7321 Beverly Boulevard • Los Angeles California 90036 • (323)933-5523 Fax: (323)933-7618
email: tobeymoss@earthlink.net
A Special Vision
May 15th - June 30th, 1999
DORR BOTHWELL (born 1902) was born as a creative artist when a student of Gottardo Piazzoni at the California School of Fine Arts in San Francisco. Dorr cites Piazzoni's influences in her paintings of the '20s (see Figures in Landscape). An abstraction, an element of meditation, the use of flat color - often sun-drenched - is present in her early work.
At the School, she and fellow student,
Ruth Cravath, were close friends; Cravath's Portrait of an Artist
(Dorr
Bothwell) describes a straightforward and confident woman. The
painting
also reveals the 'hand of the sculptor'.
During the'20s, Bothwell lived with her
family in San Francisco, teaching at the School, and in Port Gamble,
Washington.
When her father died in the late '20s, she began her travels, beginning
with a sojourn in Samoa. As she says "I arrived after Margaret Meade,
but
I was more successful than she was because I danced with the natives!".

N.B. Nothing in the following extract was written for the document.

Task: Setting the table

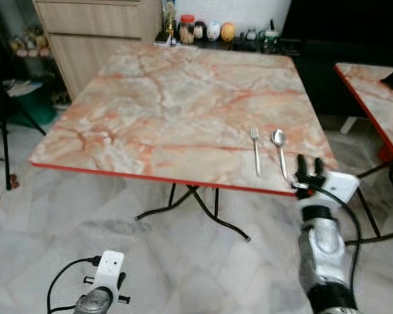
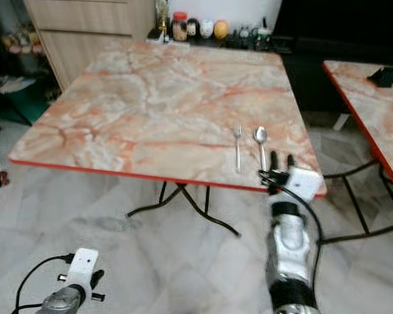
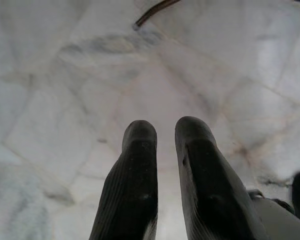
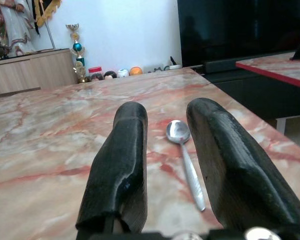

When she resettled back in
San Diego, she married her childhood
friend,
sculptor Donal Hord. Though they remained friends, she awoke one
morning
and said "What am I doing married?"... and she left! That independence
has never disappeared.
Los Angeles was her next destination in 1934. She joined the group around Lorser Feitelson and Helen Lundeberg, attending classes conducted by the Federal Arts Project and painting in the mural division. 0n the project, she was also introduced to the technique of screen printing She enjoyed working in this medium and has created a rich body of works since 1943.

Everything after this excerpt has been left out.